On Wednesday, the Obama administration announced it would block an attempt by city leaders to move the Washington Redskins back to Washington, D.C.
The announcement hits as a non sequitur of sorts as the team plays in the relatively new FedEx Field, a Landover, Maryland, stadium built in the late 1990s that subsequently enticed the Washington Metropolitan Area Transit Authority to build a train stop nearby. Though political leaders in the district may wish to bring the Redskins back to Washington, the Redskins have expressed no desire to do so.
Secretary of the Interior Sally Jewell said no national park land would be granted to the Redskins for use thanks to the team name. Jewell has long railed against the name “Redskins,” recently telling ABC News that the name was a “relic of the past” akin to “Blackskins,” “Brownskins,”or “Whiteskins.”

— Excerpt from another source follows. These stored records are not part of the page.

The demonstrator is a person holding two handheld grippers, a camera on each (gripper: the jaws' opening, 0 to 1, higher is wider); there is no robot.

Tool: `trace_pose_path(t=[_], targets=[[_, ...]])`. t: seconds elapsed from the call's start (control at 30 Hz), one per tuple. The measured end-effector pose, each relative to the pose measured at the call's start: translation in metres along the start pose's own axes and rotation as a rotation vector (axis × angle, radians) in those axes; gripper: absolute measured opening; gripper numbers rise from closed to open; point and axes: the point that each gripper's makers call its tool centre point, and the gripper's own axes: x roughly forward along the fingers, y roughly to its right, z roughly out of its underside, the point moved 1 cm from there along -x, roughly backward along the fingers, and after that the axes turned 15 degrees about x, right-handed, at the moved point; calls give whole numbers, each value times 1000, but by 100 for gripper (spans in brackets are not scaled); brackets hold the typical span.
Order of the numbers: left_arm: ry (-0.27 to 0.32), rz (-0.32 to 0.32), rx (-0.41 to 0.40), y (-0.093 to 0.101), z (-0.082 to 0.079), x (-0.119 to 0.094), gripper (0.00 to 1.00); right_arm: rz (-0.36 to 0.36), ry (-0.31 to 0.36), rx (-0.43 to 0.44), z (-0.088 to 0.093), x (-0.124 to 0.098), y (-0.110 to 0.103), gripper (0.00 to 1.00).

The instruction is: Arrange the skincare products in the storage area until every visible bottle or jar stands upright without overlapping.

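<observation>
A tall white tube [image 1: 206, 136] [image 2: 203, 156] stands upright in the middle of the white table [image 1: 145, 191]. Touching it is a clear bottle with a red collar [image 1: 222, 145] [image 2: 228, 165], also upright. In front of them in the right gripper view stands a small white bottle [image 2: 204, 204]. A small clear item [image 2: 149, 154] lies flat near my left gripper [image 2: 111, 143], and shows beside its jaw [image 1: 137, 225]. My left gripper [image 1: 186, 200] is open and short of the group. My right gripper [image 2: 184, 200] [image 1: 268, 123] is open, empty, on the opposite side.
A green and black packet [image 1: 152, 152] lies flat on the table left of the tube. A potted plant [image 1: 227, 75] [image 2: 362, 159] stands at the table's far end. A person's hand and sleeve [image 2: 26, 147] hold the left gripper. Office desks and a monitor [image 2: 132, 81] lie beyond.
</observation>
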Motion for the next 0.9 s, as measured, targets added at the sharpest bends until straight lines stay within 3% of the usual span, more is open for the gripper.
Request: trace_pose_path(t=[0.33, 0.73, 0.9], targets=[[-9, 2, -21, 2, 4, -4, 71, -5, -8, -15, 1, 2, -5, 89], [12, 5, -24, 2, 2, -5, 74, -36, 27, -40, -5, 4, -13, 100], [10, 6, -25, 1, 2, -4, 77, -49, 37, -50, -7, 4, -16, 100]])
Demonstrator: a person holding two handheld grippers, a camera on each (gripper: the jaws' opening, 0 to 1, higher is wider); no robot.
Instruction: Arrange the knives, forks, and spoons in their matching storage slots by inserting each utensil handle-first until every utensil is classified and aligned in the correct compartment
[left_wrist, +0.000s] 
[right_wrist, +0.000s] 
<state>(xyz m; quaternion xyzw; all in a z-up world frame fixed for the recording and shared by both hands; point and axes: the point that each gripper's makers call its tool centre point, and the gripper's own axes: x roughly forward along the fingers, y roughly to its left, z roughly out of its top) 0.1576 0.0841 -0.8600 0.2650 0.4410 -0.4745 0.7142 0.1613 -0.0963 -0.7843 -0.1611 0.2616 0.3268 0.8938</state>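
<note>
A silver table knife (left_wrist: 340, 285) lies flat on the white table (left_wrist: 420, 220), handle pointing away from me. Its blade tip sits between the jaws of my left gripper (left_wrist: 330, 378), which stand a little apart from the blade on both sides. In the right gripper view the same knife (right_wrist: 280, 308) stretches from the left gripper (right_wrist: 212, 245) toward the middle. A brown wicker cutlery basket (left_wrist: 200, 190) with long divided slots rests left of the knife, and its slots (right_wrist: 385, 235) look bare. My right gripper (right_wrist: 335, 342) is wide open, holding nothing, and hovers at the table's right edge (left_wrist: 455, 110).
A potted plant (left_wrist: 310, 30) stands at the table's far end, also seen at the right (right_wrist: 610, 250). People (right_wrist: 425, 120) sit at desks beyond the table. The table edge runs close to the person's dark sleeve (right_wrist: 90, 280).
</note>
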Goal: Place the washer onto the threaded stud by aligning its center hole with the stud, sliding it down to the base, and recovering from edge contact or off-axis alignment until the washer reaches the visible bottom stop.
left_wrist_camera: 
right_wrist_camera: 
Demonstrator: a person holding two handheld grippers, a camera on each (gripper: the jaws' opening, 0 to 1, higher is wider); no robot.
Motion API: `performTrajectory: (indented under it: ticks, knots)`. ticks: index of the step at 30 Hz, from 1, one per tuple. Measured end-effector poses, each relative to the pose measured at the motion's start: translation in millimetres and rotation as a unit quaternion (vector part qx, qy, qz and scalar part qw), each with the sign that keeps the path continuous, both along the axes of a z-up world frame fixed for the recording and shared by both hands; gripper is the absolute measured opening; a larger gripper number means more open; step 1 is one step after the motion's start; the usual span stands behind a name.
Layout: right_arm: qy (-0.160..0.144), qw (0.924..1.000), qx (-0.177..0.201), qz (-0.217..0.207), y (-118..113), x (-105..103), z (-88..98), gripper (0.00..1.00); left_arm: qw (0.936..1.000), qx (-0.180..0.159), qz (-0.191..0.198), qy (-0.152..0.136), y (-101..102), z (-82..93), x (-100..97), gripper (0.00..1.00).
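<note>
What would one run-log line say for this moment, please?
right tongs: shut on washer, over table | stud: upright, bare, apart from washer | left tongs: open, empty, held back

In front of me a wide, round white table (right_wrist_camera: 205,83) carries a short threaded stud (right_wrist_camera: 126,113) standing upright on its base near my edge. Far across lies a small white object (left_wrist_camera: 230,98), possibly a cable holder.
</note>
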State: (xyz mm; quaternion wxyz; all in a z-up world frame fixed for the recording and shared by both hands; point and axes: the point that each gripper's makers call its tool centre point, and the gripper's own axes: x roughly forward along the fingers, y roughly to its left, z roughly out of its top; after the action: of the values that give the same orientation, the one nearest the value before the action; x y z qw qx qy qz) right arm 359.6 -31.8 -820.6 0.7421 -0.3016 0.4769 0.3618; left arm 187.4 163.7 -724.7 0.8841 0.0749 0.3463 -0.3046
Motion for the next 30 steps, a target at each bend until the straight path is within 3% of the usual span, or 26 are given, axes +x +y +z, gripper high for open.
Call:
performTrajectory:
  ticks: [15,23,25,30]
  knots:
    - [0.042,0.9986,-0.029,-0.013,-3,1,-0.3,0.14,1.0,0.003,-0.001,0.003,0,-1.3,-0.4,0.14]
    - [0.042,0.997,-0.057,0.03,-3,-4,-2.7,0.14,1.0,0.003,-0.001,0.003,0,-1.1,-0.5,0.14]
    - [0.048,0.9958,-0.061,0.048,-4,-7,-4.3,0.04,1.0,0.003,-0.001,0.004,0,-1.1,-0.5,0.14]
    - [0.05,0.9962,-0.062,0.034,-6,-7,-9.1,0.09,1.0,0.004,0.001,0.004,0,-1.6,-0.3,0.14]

Jewell reportedly told Washington, D.C., Mayor Muriel Bowser that the name played a key role in her decision to reject a potential stadium, according to spokeswoman Jessica Kershaw. This move comes as no shock given the Obama administration’s pressure on the patent office to reject the Redskins’ team trademark.
While the Washington Post states that Jewell’s decision “badly hinders” the attempt for the Redskins to come back to Washington D.C., the truth is that the Obama administration had no intention of helping out with the move anyway, as even the Post recognizes. Kershaw told the Post, “Given the timing, this is not likely to be a priority for this administration.”
Other Democrats seem less touchy about the team name. Former Democratic National Committee chairman and current Virginia Governor Terry McAuliffe said just a few months ago, “I would love to have the Redskins come to the Commonwealth of Virginia. It’s where they belong.”